Date: 12 May 2007 14:50:37
From: Rich
Subject: Re: James Webb telescope
On May 11, 12:52 pm, Sam Wormley <sworml...@mchsi.com > wrote:
> Rich wrote:
> > 1.5M miles. God help them if it needs a service mission.
>
> >http://news.bbc.co.uk/2/hi/americas/6645179.stm
>
> No spacecraft locate in the vicinity of L2 are intended
> to be serviced. The either work or they don't.

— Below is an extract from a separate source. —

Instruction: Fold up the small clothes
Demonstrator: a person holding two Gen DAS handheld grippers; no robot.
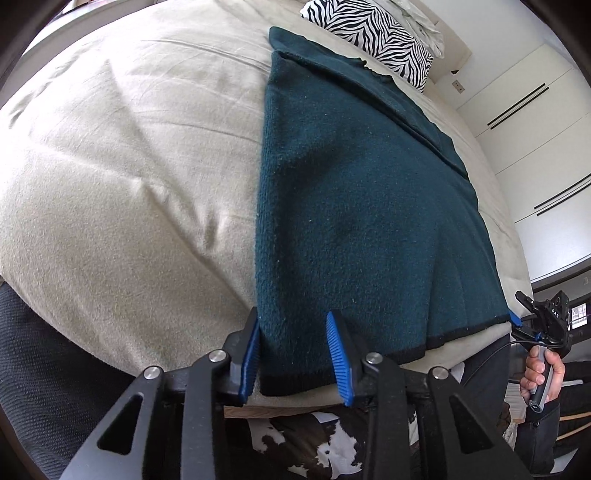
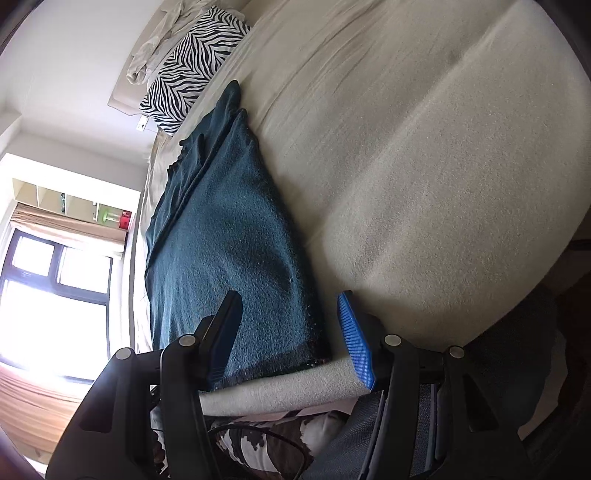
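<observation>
A dark teal garment (image 1: 354, 206) of nubby, fleecy knit, matt and flecked with lint, lies on a bed (image 1: 122, 177) covered in soft, brushed beige cloth with shallow creases. The garment's black hem looks ribbed. Beyond its far end sits a zebra-print fabric pillow (image 1: 373, 33). At its near hem, the left gripper (image 1: 297, 354) shows matt black plastic arms, bright metal rivets and ridged blue rubbery pads. Below the garment's hem, a strip of bare wood edges the bed.
</observation>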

Imagine then the original Hubble sitting out there...



 
Date: 12 May 2007 12:49:47
From: canopus56
Subject: Re: James Webb telescope
On May 11, 6:17 pm, Jim Klein <jamesekl...@earthlink.net > wrote:
> At my last day job at Northrop Grumman, I was the lead optical
> designer/analyst for the James Webb Space Telescope (NGST at the time)
> working with on the proposal and later with the Telescope prime, Ball
> Aerospace.

Jim, Thanks for the in-the-know insider view. We are all looking
forward to many years of great images from the Webb, as we have had
from the Hubble. Too bad there isn't enough of a window to re-
engineer the Webb to have exchangeable components that could be
robotically removed and replaced. - Kurt



 
Date: 11 May 2007 18:39:14
From: Rich
Subject: Re: James Webb telescope
On May 11, 8:17 pm, Jim Klein <jamesekl...@earthlink.net > wrote:
> Hi,
>
> At my last day job at Northrop Grumman, I was the lead optical
> designer/analyst for the James Webb Space Telescope (NGST at the time)
> working with on the proposal and later with the Telescope prime, Ball
> Aerospace.
>
> They are acutely aware of the fact that only the Enterprise NCC 1701D
> will be able to service the telescope at its Lagrange point and (trust
> me on this one) everything is being done so as to not repeat the
> HUBBLE PIE eating episode which NASA experienced.
>
> If they blow this, there will be very top level careers on the line at
> a large number of organizations and it will be a joke told for
> hundreds of years.
>

They'll just change their name, like the people who made the Hubble
mirror did, and they likely won't pay for the mistake.



  
Date: 12 May 2007 12:03:56
From: Esmail Bonakdarian
Subject: Re: James Webb telescope
Rich wrote:
> On May 11, 8:17 pm, Jim Klein <jamesekl...@earthlink.net> wrote:
>> Hi,
>> If they blow this, there will be very top level careers on the line at
>> a large number of organizations and it will be a joke told for
>> hundreds of years.
>>
>
> They'll just change their name, like the people who made the Hubble
> mirror did, and they likely won't pay for the mistake.
>

Just like ValuJet became AirTran after the horrible crash in 1997.


 
Date: 12 May 2007 00:17:28
From: Jim Klein
Subject: Re: James Webb telescope
Hi,

At my last day job at Northrop Grumman, I was the lead optical
designer/analyst for the James Webb Space Telescope (NGST at the time)
working with on the proposal and later with the Telescope prime, Ball
Aerospace.

They are acutely aware of the fact that only the Enterprise NCC 1701D
will be able to service the telescope at its Lagrange point and (trust
me on this one) everything is being done so as to not repeat the
HUBBLE PIE eating episode which NASA experienced.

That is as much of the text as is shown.